## YOUR TASK
Set down a word-for-word copy of the data below, limited to the lines from the first through the line with "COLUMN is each".
====== DATA SECTION
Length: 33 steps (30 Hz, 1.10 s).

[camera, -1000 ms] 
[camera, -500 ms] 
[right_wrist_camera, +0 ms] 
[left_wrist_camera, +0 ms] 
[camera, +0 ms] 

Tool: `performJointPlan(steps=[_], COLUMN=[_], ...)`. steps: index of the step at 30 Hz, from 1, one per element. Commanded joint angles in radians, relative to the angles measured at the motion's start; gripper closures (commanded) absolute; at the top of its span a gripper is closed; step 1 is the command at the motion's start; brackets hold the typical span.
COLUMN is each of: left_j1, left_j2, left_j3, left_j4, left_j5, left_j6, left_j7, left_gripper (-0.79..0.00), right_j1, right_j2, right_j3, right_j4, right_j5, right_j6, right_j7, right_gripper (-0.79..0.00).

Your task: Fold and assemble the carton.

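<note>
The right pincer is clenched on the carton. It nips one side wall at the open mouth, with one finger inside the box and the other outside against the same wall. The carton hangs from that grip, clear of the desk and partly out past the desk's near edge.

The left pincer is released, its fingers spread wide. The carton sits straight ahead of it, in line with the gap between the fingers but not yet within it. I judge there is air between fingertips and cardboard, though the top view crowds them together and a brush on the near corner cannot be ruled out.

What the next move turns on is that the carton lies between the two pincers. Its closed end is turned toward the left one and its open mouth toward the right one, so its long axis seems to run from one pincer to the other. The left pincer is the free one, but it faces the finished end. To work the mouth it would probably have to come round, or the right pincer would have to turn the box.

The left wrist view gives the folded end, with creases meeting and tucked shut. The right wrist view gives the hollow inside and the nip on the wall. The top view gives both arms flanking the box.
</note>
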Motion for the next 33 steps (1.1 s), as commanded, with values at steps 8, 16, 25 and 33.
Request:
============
## EXERCISE SOLUTION
Length: 33 steps (30 Hz, 1.10 s).

[camera, -1000 ms] 
[camera, -500 ms] 
[right_wrist_camera, +0 ms] 
[left_wrist_camera, +0 ms] 
[camera, +0 ms] 

Tool: `performJointPlan(steps=[_], COLUMN=[_], ...)`. steps: index of the step at 30 Hz, from 1, one per element. Commanded joint angles in radians, relative to the angles measured at the motion's start; gripper closures (commanded) absolute; at the top of its span a gripper is closed; step 1 is the command at the motion's start; brackets hold the typical span.
COLUMN is each of: left_j1, left_j2, left_j3, left_j4, left_j5, left_j6, left_j7, left_gripper (-0.79..0.00), right_j1, right_j2, right_j3, right_j4, right_j5, right_j6, right_j7, right_gripper (-0.79..0.00).

With this, the exercise is complete.